Hacia el final de ese texto, Martínez Heredia formulaba una advertencia aún más exigente: ante los cubanos se abría una etapa de lucha cultural en la que no bastaría con resistir. Sería necesario ser creativos para salir adelante sin perder la nación ni la forma de vida más justa y humana conquistada. Y añadía una idea central, hoy casi olvidada: la urgencia de una renovación del proyecto revolucionario que integrara la dureza de las realidades actuales con objetivos más ambiciosos que los de 1959.





Dos décadas después, cuando nadie puede negar el desangrado del mito, esa reflexión conserva una vigencia inquietante. No solo porque el contexto global se ha vuelto más agresivo, sino porque la ausencia de certidumbre interna debilita la capacidad de la sociedad para producir sentido, imaginar alternativas y sostener vínculos.
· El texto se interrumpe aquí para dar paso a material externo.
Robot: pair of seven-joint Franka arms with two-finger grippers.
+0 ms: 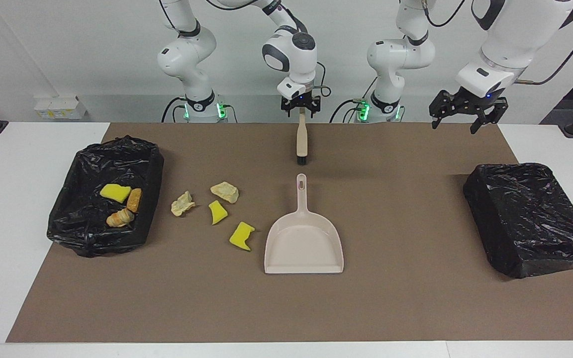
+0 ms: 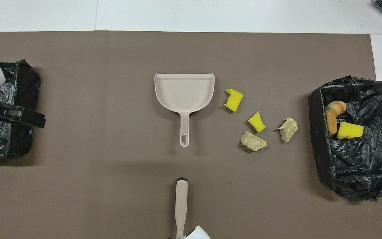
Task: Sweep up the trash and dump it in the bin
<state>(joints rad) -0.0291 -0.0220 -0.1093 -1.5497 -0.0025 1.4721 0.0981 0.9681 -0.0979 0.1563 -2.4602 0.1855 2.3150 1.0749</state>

Sin renovación, la memoria corre el riesgo de convertirse en ritual; sin horizonte, la identidad tiende al repliegue.

Por otro lado, la certidumbre no es obediencia ni fe ciega. Es coherencia. Es la confianza que se construye cuando existe correspondencia entre el discurso y la experiencia vivida. Es el punto en el que las ideas dejan de ser enunciados abstractos y se convierten en práctica social. Cuando esa coherencia se quiebra, lo que se erosiona no es solo la credibilidad institucional, sino también la relación emocional de la gente con el proyecto común.
Por eso la certidumbre no se decreta ni se impone. No nace de consignas reiteradas ni de relatos autosuficientes. Se construye en la vida concreta: en políticas sostenidas, en la posibilidad real de participar, de ser escuchado, de no sentirse administrado como daño colateral. En términos socioculturales, se construye cuando la nación vuelve a ser un espacio de sentido compartido y no únicamente un marco simbólico.


Hablar de futuro, entonces, exige algo más que promesas. Exige imaginación política, ética pública y una disposición genuina a revisar lo heredado. Ningún proyecto emancipador puede sostenerse indefinidamente solo en la épica del origen. Cuando la revolución deja de interrogarse, deja también de revolucionar.
Tal vez la certidumbre a la que aludía el profesor Martínez Heredia no sea otra cosa que la posibilidad de volver a pensar el país desde la creatividad, no entendida como un eslogan frágil adosado a la idea de resistencia, sino como una práctica consciente orientada a producir sentido, horizonte y proyecto. Una creatividad que no renuncia a la justicia social ni a la dignidad, pero que asume, sin nostalgias paralizantes, que toda forma de vida justa necesita revisarse y renovarse para no agotarse.

Para Cuba, hoy, la certidumbre sería algo modesto y profundo a la vez: sentir que quedarse no es un gesto ingenuo, que imaginar el futuro no es un ejercicio vacío, que la vida cotidiana no transcurre a la intemperie… y sin luz.